In the wake of growing concern over the role played by social media and other pathological internet formations in shaping the tenor of contemporary political discourse, the discussion of so-called "media effects" keeps bubbling up to the surface.
The term serves primarily as an epithet (except in somewhat rarefied and self-enclosed realms of experimental research) sometimes shorthanded by the dismissive nomenclature of the "hypodermic needle model."
It is worth nothing, in this regard that the "hypodermic model" and the "silver bullet theory" are not actual theoretical approaches to the media. Rather these term emerges as dismissive insults: foils for the so-called "limited effects" model.
Recently, when these models are invoked, it is with the goal of disparaging ostensibly overblown claims about the impact of social media on political polarization, shortened attention spans, and so on.
This is not to say that there have not been attempts to demonstrate media effects that embrace the media model implied by the charge of "hypodermicism".
The typical problem with all such experiments and with more general claims about the "direct effects" of media artifacts is that it is difficult if not impossible to isolate the media as a causal factor in a real world setting. When experiments are conducted in a laboratory setting there is the related problem of generalizing these findings to the world outside the lab. There is a very good reason for these difficulties: the "media" do not stand outside and separate from the social realm -- they are an integral part of society. This is the substance of the fundamental claim against "direct effects" models: that they fetishize and abstract "the media" from their broader social context.
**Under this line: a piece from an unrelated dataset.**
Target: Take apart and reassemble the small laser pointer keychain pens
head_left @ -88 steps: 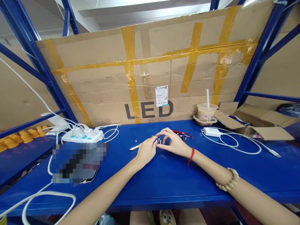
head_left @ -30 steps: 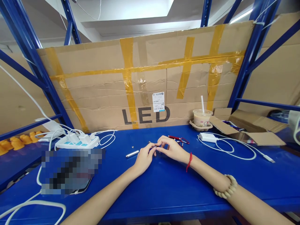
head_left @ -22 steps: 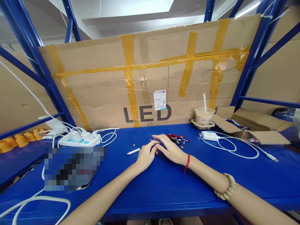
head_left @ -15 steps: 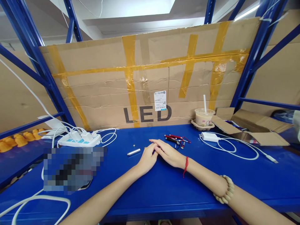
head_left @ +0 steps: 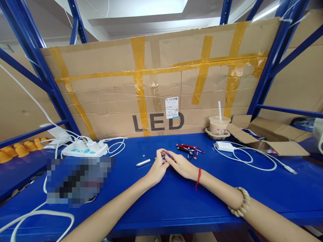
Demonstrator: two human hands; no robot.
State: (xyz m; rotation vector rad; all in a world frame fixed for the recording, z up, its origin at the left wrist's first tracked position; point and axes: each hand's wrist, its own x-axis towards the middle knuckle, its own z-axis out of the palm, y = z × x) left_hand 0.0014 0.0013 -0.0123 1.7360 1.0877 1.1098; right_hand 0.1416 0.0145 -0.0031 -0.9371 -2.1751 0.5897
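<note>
My left hand (head_left: pixel 156 170) and my right hand (head_left: pixel 181 165) meet above the blue shelf top, fingertips touching. Their fingers are curled and closed together; anything small between them is hidden. Just left of my left hand lies a short silver metal tube (head_left: pixel 143 162). A tiny round disc (head_left: pixel 143 155) sits behind the tube. Beyond my right hand is a small group of slim red pen-shaped tubes (head_left: pixel 186 146) and a black one (head_left: pixel 182 148), with a red clip at the right end. Another small disc (head_left: pixel 195 158) is beside them.
A white power strip (head_left: pixel 85 149) with plugs and cables stands at the left, behind a pixelated patch (head_left: pixel 79 181). On the right are a drink cup (head_left: pixel 219 126) with a straw, a white charger (head_left: pixel 225 146) with its cable, and an open carton (head_left: pixel 282 134). Taped cardboard (head_left: pixel 113 101) closes the back.
My left fingers have lifted and bent into an arch, and the fingertips of both hands now meet. The right hand has shifted only slightly. The loose items remain in place.
</note>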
But this same claim applies to the attempt to absolve the media through the dismissive charge of "silver bulletism" or "hypodermicism." When the accusation of naive "direct effects" is used to imply that the media are not to blame -- that the problem lies "somewhere else" in society, the same fetishization is at work. If the media cannot be abstracted from society, the converse is also true: society cannot be abstracted from the media. In other words, the pathologies of society are also the pathologies of the media, which play an important role in reproducing them, just as other communicative and representational practices do. To say, then, that polarization is caused "elsewhere" and the media merely "reflect" it is to inadvertently align oneself with a debunked hypodermic model, by underwriting the abstraction of media from society.